La arena remansa allá en las orillas, y también olvida
enjambres, distancias, huellas en la historia,
sin querer se borran por esas caricias
que dan los desiertos que duermen, se juntan,
empujan los vientos hasta ser ribera.
.
¡Cuánto yo quisiera ser mesa en un tiempo!

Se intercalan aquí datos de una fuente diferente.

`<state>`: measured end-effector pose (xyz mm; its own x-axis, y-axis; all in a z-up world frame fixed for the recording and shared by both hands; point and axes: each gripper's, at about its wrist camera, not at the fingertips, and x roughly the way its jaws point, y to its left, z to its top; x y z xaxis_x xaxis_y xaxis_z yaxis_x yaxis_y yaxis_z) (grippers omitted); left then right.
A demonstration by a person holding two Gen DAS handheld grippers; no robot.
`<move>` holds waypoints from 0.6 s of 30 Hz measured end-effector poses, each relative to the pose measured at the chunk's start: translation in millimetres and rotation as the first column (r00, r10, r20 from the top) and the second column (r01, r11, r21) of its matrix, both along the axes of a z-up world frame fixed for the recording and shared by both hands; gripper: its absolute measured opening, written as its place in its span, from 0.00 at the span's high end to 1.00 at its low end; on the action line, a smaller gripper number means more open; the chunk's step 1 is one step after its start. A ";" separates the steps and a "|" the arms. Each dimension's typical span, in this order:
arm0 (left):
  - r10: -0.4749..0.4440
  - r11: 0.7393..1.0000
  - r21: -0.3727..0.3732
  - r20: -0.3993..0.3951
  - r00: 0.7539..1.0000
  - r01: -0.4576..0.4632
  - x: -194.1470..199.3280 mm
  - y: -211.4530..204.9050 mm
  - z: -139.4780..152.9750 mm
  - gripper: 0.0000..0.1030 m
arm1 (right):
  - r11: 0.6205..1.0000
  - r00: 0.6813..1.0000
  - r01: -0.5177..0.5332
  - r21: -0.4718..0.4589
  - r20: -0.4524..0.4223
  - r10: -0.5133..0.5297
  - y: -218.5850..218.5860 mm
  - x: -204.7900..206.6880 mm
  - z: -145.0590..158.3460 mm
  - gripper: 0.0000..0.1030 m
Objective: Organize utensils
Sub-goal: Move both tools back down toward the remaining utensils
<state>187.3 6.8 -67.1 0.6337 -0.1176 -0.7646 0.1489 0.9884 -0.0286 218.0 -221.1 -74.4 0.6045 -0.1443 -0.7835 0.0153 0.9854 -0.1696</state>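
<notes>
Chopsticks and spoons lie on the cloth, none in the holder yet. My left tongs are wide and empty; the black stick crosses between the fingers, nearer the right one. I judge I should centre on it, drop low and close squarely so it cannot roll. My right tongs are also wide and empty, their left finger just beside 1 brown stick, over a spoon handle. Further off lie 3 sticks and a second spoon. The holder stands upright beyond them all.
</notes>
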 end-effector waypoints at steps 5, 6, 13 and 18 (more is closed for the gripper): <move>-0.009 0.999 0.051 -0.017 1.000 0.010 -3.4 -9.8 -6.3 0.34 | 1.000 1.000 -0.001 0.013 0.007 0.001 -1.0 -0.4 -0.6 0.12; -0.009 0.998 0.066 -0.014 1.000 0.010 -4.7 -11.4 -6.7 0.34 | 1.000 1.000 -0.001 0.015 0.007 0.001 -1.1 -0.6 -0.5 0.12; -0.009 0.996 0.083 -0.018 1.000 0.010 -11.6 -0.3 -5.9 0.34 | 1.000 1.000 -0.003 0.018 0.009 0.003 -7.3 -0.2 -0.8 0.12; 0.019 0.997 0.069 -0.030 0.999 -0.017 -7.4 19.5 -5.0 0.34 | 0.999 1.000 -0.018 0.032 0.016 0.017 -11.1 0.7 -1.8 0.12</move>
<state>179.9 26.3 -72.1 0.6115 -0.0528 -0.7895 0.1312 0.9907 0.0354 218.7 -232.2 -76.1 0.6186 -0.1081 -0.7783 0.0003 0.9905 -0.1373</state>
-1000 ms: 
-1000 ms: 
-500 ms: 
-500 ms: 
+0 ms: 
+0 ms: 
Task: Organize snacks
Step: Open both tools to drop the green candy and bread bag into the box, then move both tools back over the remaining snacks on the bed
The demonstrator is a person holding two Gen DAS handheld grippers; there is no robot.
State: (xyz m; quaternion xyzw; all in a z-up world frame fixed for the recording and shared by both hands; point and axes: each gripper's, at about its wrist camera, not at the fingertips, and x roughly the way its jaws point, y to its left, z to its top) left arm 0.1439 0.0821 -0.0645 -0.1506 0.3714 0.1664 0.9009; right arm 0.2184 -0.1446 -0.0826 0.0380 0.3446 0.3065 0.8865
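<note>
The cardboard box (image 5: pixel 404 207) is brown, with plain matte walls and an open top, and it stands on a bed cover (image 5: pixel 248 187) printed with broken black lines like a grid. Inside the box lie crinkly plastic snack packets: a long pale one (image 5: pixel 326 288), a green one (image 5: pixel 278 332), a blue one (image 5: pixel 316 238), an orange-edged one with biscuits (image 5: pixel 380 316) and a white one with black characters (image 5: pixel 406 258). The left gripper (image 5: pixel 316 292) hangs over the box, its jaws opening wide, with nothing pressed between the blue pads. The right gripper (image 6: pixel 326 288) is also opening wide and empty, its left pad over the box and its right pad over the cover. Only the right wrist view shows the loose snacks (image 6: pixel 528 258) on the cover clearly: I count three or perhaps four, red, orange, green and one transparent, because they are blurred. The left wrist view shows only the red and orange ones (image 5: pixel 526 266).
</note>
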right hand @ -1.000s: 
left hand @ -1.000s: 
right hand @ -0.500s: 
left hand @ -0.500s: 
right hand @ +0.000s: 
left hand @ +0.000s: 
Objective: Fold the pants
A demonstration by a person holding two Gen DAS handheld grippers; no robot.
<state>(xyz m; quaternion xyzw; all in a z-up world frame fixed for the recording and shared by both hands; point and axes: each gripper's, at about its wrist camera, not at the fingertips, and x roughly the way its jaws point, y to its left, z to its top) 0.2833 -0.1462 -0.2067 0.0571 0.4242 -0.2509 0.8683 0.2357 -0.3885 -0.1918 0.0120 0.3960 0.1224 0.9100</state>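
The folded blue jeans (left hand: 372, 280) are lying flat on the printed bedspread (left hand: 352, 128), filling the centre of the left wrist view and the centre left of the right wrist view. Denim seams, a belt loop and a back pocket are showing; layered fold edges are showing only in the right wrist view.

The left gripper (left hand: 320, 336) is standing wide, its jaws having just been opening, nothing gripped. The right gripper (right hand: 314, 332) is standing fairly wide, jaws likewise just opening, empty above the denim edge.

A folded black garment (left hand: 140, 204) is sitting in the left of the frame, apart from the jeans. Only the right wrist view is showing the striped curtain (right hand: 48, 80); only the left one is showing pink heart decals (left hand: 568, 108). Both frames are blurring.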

o ser grito, paisaje, lluvias o ser la hierba
donde se repose tu pelo, tu estirpe, o todo ese amor
que en ti se te alberga desde las distancias
hasta tus otoños.
.
Los cielos y el mar aumentan tu imagen
hasta mi presencia, rompiendo corales,
desde el paraíso prohibido que encierras,
entre la memoria, momentos de historias
que guardas en ti, vistiendo la sed de senos,
de anillos, aquellos collares que el agua dibuja.
.
El Mar no es siempre de espuma, de fueros perdidos,
es como ese vino que muere en su copa
y duerme en tus labios,
es esa belleza que tiene tu sueño desde tu descanso,
es el miedo de ser oscuro, incierto,
como te imaginas que son los avernos.
.
A veces el mar se te vuelve isla, luz, amor y tierno
porque yo te espero siempre en una orilla,
con la magnitud de saberte eterna desde que te fuiste
desde que robaste desde mis adentro y desde tu marcha
para hacerlo tuyo todo nuestro amor.